Brief: Repeat the lines below exactly as written, please, from the line with "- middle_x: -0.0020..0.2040" to the line with "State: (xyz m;", both lines included, and no others.

◆ ◆ ◆ ◆

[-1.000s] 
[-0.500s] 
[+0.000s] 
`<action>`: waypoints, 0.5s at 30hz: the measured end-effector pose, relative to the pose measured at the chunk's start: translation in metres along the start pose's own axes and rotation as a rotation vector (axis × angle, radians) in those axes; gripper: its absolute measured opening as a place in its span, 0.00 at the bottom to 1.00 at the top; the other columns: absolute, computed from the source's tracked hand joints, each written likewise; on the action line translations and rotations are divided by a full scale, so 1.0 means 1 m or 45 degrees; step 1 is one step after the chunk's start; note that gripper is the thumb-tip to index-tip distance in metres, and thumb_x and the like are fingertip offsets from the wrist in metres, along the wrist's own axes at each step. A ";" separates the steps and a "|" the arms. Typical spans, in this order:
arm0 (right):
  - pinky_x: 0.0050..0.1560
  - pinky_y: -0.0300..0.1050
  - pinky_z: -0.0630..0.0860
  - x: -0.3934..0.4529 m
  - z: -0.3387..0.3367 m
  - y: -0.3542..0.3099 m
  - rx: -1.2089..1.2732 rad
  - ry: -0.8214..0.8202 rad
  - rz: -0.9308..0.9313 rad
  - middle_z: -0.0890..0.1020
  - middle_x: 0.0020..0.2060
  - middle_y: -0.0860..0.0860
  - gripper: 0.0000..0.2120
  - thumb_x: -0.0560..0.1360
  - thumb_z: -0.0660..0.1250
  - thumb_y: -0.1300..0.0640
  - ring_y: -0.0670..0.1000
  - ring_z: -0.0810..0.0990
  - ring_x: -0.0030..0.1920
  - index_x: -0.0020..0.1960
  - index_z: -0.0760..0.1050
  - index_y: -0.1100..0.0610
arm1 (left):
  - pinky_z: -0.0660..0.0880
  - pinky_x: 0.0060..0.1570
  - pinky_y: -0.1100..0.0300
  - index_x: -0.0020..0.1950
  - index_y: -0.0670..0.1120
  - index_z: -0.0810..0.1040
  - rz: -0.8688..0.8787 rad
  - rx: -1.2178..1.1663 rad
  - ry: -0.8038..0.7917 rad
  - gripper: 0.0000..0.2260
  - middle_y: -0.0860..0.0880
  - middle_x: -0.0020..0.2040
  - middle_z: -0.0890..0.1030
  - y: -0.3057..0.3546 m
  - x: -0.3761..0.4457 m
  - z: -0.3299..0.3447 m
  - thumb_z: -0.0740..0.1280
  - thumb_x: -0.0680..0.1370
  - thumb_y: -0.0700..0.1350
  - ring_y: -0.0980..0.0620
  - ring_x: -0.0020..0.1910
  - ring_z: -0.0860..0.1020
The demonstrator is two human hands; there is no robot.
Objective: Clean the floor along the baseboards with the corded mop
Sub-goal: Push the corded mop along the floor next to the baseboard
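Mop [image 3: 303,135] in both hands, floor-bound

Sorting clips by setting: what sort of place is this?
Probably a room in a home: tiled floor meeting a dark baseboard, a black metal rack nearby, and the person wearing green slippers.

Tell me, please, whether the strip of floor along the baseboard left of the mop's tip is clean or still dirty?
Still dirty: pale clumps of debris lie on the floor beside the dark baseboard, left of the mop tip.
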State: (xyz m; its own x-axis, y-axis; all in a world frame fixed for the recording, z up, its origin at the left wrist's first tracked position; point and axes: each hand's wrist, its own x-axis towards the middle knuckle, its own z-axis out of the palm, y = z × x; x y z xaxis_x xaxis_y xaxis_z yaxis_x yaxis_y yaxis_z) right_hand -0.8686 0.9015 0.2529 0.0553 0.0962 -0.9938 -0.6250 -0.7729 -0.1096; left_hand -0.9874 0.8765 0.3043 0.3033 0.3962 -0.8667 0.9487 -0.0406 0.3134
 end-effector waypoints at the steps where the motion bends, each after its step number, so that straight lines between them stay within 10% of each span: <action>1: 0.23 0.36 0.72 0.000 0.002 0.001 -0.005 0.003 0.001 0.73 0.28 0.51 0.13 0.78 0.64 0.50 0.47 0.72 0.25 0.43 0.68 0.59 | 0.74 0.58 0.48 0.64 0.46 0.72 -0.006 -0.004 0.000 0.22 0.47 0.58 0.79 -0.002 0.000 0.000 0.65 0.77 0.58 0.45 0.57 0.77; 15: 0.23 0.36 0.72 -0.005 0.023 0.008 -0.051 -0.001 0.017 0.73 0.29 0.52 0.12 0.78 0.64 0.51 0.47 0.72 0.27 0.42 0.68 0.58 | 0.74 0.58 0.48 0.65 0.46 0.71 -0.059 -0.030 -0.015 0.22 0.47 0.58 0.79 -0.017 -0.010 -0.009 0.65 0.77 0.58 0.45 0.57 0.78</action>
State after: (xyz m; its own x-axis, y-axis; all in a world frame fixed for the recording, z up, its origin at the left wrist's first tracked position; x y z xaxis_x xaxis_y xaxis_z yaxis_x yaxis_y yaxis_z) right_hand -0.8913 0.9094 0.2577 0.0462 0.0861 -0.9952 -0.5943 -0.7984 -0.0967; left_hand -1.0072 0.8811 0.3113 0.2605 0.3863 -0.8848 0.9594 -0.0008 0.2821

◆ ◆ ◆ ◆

Solved exercise:
  - middle_x: -0.0020..0.2040
  - middle_z: -0.0890..0.1030
  - y: -0.3057..0.3546 m
  - x: -0.3761..0.4457 m
  - z: -0.3299..0.3447 m
  - thumb_z: -0.0740..0.1280
  - thumb_x: -0.0680..0.1370
  - thumb_y: -0.0700..0.1350
  - ring_y: -0.0980..0.0620
  - ring_x: -0.0020..0.1910
  - ring_z: -0.0860..0.1020
The demonstrator is two human hands; there is no robot.
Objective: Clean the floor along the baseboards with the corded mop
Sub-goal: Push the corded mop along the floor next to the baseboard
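Mop [image 3: 303,135] in both hands, floor-bound

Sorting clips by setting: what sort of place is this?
Probably a room in a home: tiled floor meeting a dark baseboard, a black metal rack nearby, and the person wearing green slippers.

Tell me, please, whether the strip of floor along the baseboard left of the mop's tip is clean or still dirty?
Still dirty: pale clumps of debris lie on the floor beside the dark baseboard, left of the mop tip.
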State: (xyz m; its own x-axis, y-axis; all in a world frame fixed for the recording, z up, its origin at the left wrist's first tracked position; point and axes: each hand's wrist, its own x-axis towards the middle knuckle, its own z-axis out of the palm, y = z × x; x y z xaxis_x xaxis_y xaxis_z yaxis_x yaxis_y yaxis_z) right_hand -0.8686 0.9015 0.2529 0.0553 0.0962 -0.9938 -0.6250 -0.7729 -0.1096; left_hand -0.9874 0.8765 0.3043 0.3033 0.3962 -0.8667 0.9487 -0.0406 0.3134

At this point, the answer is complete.